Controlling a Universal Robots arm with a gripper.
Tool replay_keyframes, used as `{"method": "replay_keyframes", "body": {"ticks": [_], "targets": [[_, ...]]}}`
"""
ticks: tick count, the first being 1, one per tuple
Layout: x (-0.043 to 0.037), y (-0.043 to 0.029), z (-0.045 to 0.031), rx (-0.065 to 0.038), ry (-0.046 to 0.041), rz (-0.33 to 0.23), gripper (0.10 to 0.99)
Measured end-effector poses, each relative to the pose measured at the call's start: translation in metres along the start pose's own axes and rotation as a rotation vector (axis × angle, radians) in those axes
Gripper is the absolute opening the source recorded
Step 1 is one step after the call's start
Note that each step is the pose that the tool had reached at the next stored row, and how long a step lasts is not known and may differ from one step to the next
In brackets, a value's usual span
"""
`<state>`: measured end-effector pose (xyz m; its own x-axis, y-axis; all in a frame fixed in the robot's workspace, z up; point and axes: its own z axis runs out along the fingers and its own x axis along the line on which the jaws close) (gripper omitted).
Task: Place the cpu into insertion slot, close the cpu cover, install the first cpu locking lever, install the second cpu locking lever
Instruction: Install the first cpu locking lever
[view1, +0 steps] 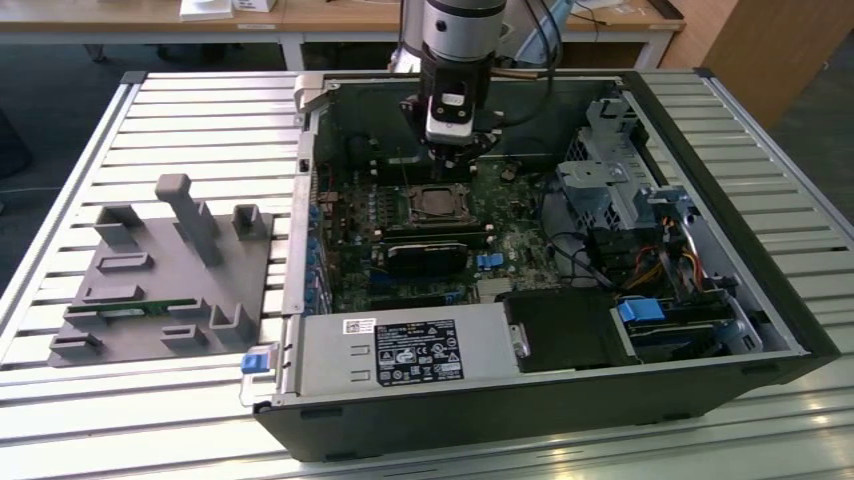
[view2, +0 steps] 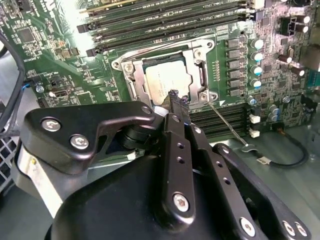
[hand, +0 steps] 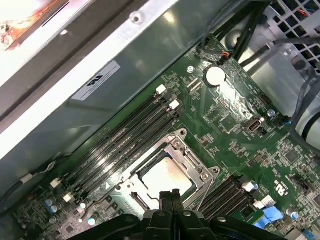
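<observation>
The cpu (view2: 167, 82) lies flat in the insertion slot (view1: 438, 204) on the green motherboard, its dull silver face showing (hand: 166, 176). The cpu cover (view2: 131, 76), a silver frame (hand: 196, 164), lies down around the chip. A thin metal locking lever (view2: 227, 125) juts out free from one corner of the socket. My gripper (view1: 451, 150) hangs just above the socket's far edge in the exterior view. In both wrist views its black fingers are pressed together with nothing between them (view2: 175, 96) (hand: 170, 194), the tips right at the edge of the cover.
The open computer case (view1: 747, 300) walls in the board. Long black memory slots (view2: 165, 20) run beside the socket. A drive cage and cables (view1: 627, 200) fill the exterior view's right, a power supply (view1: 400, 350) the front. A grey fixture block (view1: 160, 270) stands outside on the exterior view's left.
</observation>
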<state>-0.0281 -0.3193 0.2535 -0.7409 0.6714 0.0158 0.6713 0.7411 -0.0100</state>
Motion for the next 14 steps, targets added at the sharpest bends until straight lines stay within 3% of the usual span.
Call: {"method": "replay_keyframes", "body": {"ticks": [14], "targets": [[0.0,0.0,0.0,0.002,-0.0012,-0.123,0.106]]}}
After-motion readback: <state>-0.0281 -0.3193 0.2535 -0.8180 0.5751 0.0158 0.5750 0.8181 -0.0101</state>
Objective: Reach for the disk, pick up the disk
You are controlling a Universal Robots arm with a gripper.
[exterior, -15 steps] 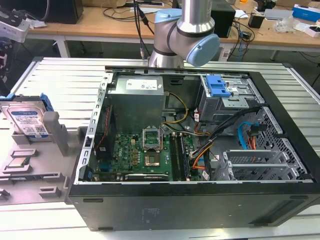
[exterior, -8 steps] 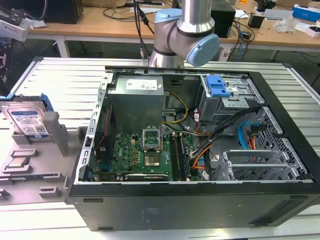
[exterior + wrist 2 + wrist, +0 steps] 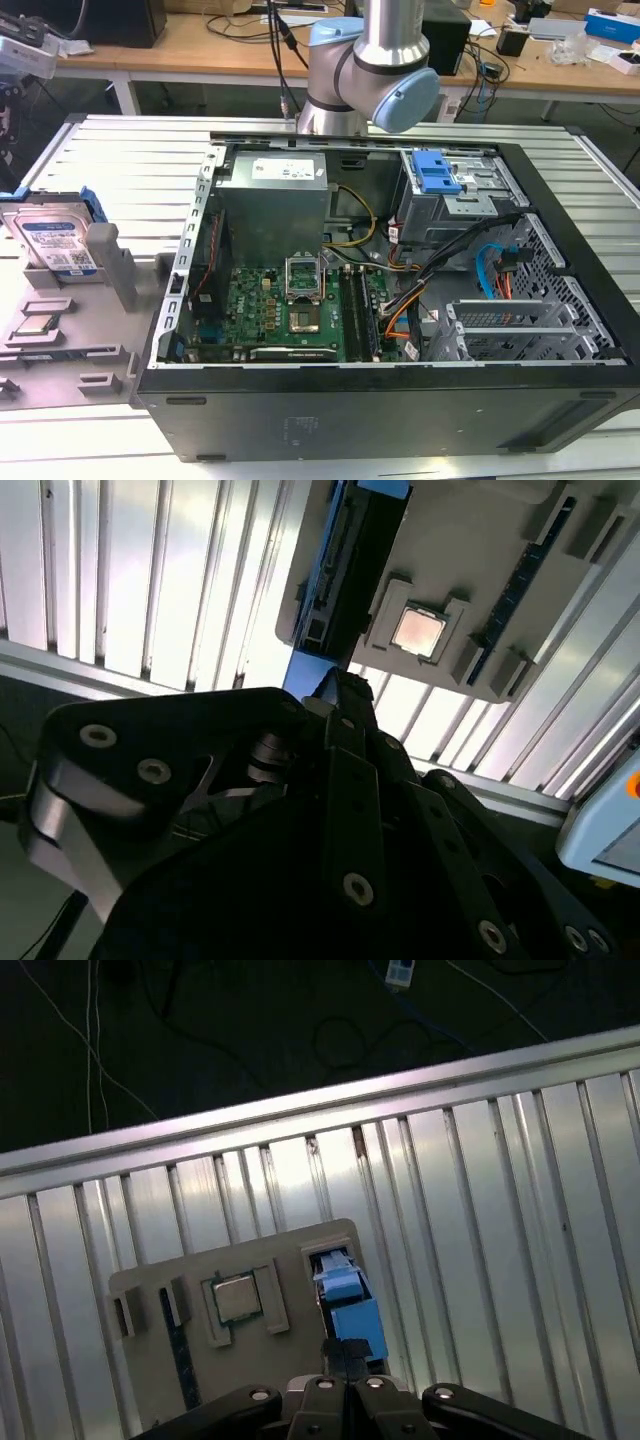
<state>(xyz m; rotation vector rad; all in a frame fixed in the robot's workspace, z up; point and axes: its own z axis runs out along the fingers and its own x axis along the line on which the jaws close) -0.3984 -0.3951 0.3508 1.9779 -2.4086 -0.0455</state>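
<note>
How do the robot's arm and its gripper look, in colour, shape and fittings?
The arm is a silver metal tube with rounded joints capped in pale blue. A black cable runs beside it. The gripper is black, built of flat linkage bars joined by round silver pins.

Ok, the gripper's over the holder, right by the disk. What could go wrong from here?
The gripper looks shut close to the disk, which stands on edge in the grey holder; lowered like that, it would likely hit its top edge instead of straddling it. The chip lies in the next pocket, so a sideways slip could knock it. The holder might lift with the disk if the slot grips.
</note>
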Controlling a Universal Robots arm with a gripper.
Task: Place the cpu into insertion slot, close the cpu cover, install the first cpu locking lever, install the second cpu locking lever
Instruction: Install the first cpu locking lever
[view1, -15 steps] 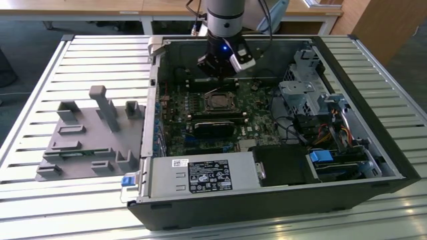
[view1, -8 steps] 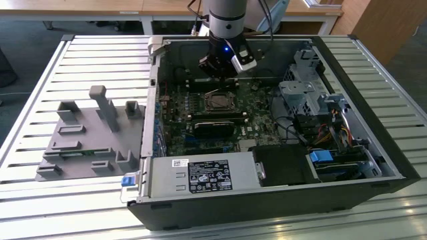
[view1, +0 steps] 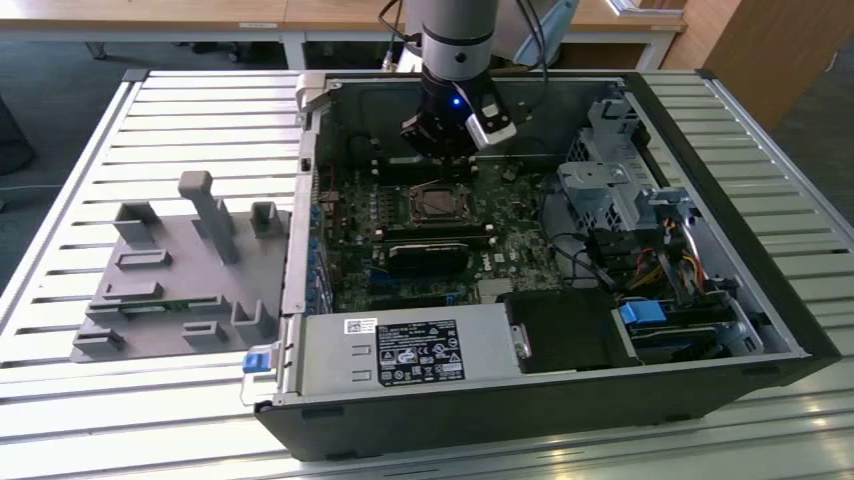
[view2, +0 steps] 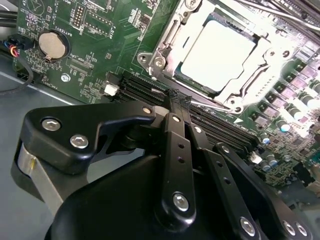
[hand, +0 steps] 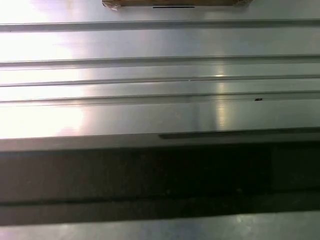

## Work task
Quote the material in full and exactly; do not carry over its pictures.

## Written answer
Controlling a Universal Robots arm with a gripper.
Tool replay_keyframes, used as `{"method": "replay_keyframes", "body": {"ticks": [_], "targets": [[_, ...]]}}`
"""
ticks: tick count, the first being 1, one per tuple
Layout: x (-0.043 to 0.037), y (-0.043 to 0.029), z (-0.045 to 0.031), rx (-0.065 to 0.038), ry (-0.046 to 0.041), rz (-0.33 to 0.23), gripper (0.10 to 0.99)
Measured end-effector poses, each relative to the pose measured at the call's start: translation in metres along the start pose's own axes and rotation as a rotation vector (axis × angle, radians) in those axes
Gripper is the absolute opening the source recorded
Step 1 is one step after the call's start
Note that each step is the pose that the tool had reached at the next stored row, and how long a step lasts is not known and may differ from one step to the next
In brackets, a value's usual span
"""
`<state>`: measured end-effector pose (xyz m; its own x-axis, y-axis; all in a frame fixed in the robot's workspace, z up; point and axes: its own z axis runs out along the fingers and its own x axis along the line on which the jaws close) (gripper omitted).
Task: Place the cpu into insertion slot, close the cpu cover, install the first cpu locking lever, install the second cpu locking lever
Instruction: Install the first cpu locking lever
[view1, +0 steps] 
[view2, +0 steps] 
[hand, +0 steps] 
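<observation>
The cpu (view2: 167, 82) lies flat in the insertion slot (view1: 438, 204) on the green motherboard, its dull silver face showing (hand: 166, 176). The cpu cover (view2: 131, 76), a silver frame (hand: 196, 164), lies down around the chip. A thin metal locking lever (view2: 227, 125) juts out free from one corner of the socket. My gripper (view1: 451, 150) hangs just above the socket's far edge in the exterior view. In both wrist views its black fingers are pressed together with nothing between them (view2: 175, 96) (hand: 170, 194), the tips right at the edge of the cover.
The open computer case (view1: 747, 300) walls in the board. Long black memory slots (view2: 165, 20) run beside the socket. A drive cage and cables (view1: 627, 200) fill the exterior view's right, a power supply (view1: 400, 350) the front. A grey fixture block (view1: 160, 270) stands outside on the exterior view's left.
</observation>
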<state>-0.0281 -0.3193 0.2535 -0.7409 0.6714 0.0158 0.6713 0.7411 -0.0100</state>
Motion for the next 14 steps, targets added at the sharpest bends until straight lines stay within 3% of the usual span.
Call: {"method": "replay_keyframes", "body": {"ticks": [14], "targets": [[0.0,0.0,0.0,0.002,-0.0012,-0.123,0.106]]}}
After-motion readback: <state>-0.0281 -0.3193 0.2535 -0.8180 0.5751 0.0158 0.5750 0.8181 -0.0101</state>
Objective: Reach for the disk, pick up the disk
You are controlling a Universal Robots arm with a gripper.
[exterior, -15 steps] 
[exterior, -8 steps] 
[exterior + wrist 2 + wrist, +0 steps] 
<state>(xyz m; rotation vector rad; all in a frame fixed in the robot's workspace, z up; point and axes: its own z axis runs out along the fingers and its own x axis along the line on which the jaws close) -0.3984 -0.3951 0.3508 1.9779 -2.4086 -0.0455</state>
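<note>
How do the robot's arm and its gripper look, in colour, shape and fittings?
The arm is a silver metal tube with rounded joints capped in pale blue. A black cable runs beside it. The gripper is black, built of flat linkage bars joined by round silver pins.

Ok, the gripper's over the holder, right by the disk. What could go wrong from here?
The gripper looks shut close to the disk, which stands on edge in the grey holder; lowered like that, it would likely hit its top edge instead of straddling it. The chip lies in the next pocket, so a sideways slip could knock it. The holder might lift with the disk if the slot grips.
</note>
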Controlling a Universal Robots arm with a gripper.
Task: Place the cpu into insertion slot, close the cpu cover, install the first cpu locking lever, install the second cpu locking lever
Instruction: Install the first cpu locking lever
[view1, -15 steps] 
[view1, -8 steps] 
[view1, +0 steps] 
[view2, +0 steps] 
[hand, +0 steps] 

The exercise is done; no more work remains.